The benefits of testing
When developing a new product or system it’s very difficult to have confidence in it without having tested it first.
Testing is used in every engineering discipline, but software engineers have developed good terminology for discussing it.
How software engineers approach testing
A software system is made up of blocks of logic which interact to create some desired output. The larger and more complex the system becomes the more likely it is that errors will creep in.
To combat this there are two main forms of testing used by software engineers - unit tests and integration tests. Unit tests are written for each block of logic, and test that a given input gives a desired output.
This leads to a large number of unit tests on any reasonably sized project (called a ‘test suite’). Each time a code change is made, this test suite can be run to make sure that all the components are still working as intended.
This gives the software engineer confidence that the changes they made haven’t broken the system.
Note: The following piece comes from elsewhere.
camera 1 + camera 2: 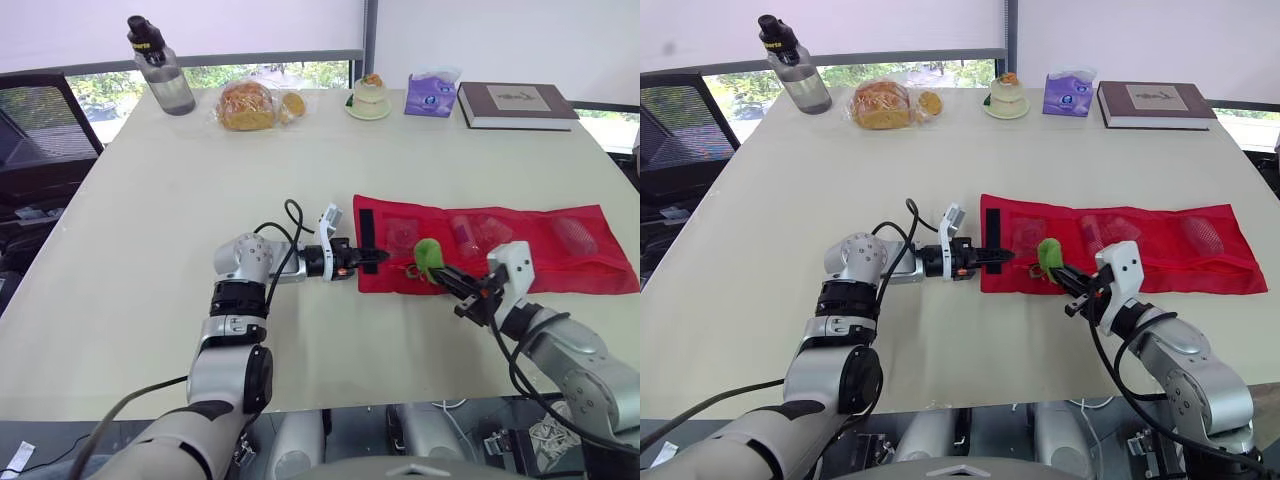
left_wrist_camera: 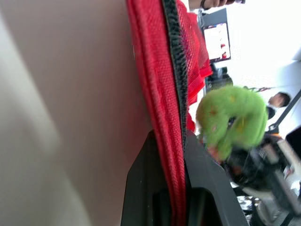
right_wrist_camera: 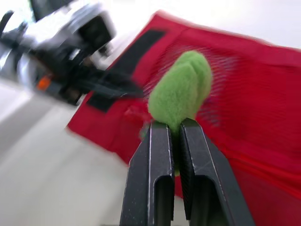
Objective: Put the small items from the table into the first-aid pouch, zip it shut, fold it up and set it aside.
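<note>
Found the red mesh pouch (image 1: 520,250) spread flat on the counter (image 1: 150,220), long axis running left to right across the robot's front. Noted the left end effector (image 1: 372,259) closed on the pouch's left end, with red fabric and the black zip edge pinched between its fingers in the left wrist view. Noted the right end effector (image 1: 447,275) clamped on a green fuzzy item (image 1: 428,253), fingers drawn nearly together around its lower part. Placed the green fuzzy item over the near edge of the red mesh pouch, toward its left third, between the two end effectors and close to the left one's grip. Judged the pouch opening to lie just ahead and left of the right end effector, along the zip line held by the left. Judged the right arm nearer for the insertion, the left serving only as a brace. Could not confirm how far the zip mouth gapes. Flagged a risk of the fuzz snagging on the mesh at entry
</note>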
The other type of testing is integration tests, where the overall interaction of the system is tested, rather than any individual component. An analogy is testing a car to make sure it handles properly.
The challenges with testing
Each time you write a test you are defining quite explicitly what the component of the system should do.
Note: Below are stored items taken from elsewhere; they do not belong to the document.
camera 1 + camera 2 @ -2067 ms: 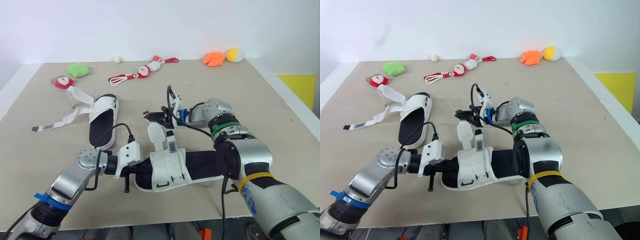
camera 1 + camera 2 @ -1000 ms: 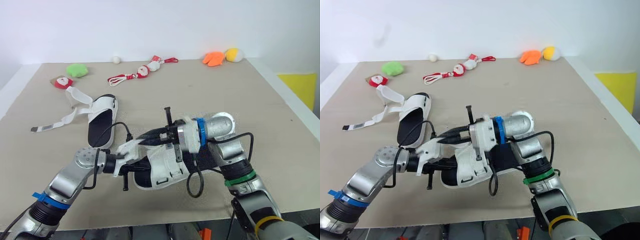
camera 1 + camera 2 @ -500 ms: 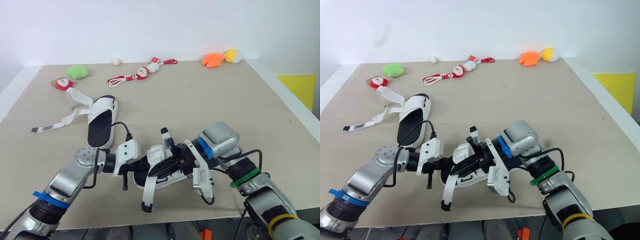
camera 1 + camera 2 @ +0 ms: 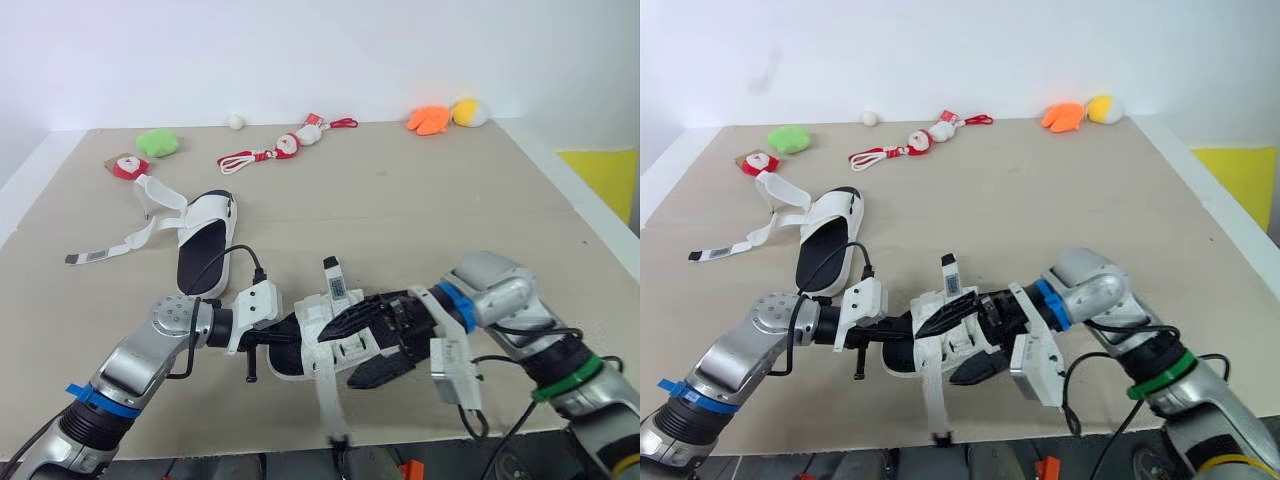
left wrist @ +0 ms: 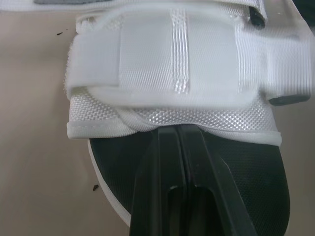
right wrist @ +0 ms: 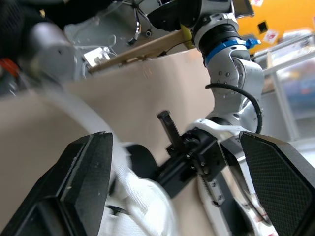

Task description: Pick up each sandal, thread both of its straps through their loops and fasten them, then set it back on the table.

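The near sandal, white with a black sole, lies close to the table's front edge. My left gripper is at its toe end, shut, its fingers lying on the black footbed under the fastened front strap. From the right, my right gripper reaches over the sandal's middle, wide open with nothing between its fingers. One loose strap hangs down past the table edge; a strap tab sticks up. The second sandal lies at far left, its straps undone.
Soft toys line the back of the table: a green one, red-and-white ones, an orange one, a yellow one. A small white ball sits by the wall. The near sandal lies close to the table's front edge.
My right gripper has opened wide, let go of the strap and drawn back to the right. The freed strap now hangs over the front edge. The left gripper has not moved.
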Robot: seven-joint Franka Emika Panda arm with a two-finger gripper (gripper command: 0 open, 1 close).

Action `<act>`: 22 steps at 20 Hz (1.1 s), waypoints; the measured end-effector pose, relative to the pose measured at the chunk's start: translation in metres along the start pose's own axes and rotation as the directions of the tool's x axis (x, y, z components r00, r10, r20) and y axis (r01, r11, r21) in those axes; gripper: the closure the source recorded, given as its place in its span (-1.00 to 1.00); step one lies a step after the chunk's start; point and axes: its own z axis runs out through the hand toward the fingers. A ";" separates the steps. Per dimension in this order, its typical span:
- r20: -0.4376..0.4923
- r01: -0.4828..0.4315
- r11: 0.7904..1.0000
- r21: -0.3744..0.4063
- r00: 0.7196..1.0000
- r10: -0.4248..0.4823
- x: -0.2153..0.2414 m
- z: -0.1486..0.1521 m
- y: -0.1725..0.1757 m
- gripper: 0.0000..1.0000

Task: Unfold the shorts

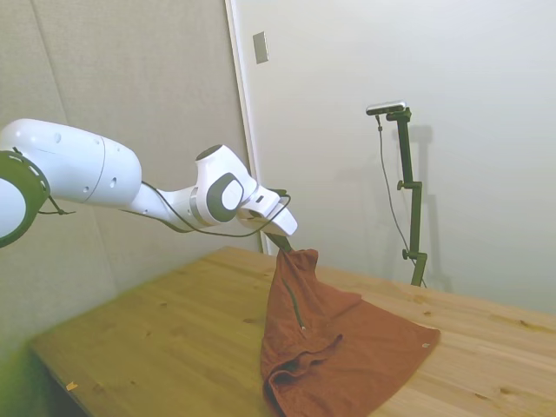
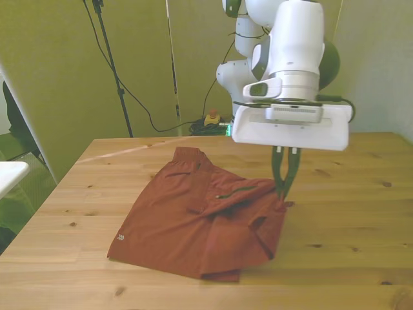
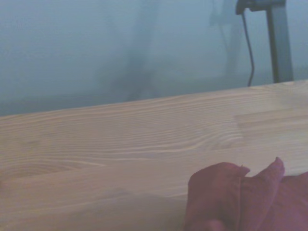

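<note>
One garment, the shorts (image 1: 343, 347), hangs from your fingers (image 2: 284, 188), which are clenched on a lifted fold of its edge. Below the fingers, the cloth drapes down to the counter (image 2: 348, 226), where most of it lies crumpled. A small pale mark sits at the corner farthest from the fingers.

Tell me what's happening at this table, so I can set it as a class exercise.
A white robot arm is unfolding rust-coloured shorts on a wooden table. Its gripper has pinched one edge of the fabric and holds it lifted, so the side view shows the cloth hanging from the fingers in a slope. The rest lies bunched and partly folded over itself on the table, so the shorts are not yet spread flat.
</note>
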 end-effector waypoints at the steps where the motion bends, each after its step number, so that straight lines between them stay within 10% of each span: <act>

As more and more tests are written the system gets better defined. This is a good thing, because we want to arrive at a robust, well understood system.
However, this increasing rigidity makes it more expensive to make changes, because not only must the original code change, but also the tests written for it.
This is one of the reasons that tests are often written after most of the main code has been written. It formalises the function of the system.
It also make intuitive sense - you build something, then you test it. But there is an alternative approach, and one which is counterintuitive but very powerful - test driven programming.
Test driven programming
Rather than writing all the tests at the end, write the test before writing a new block of code.
This is powerful for three main reasons:
- It forces you to think carefully about what you want the code to achieve, and what the interface should be like (i.e. what variables it receives, and what it returns).
- It tends to stop you writing overly complex code. A block of code which does three things is harder to test than a block of code which just does one thing.
- The system is always fully defined in terms of tests.
The third point is especially important. These diagrams compare the two approaches:
In test-driven programming the system is always fully defined because the tests are written before the main code.
When testing afterwards the system is almost never fully defined.
Test driven programming has huge benefits over testing afterwards. But it can seem unnatural at first.
The terminology for software testing is also useful for other areas of engineering. When designing a new circuit board, unit tests can be written for each block of circuitry. For instance, this LED circuit should take an input of 20 mA and emit light intensity of 20 lumens. You then design the circuit to match the test.
- Kent Beck describes test driven development in his book Extreme Programming Explained.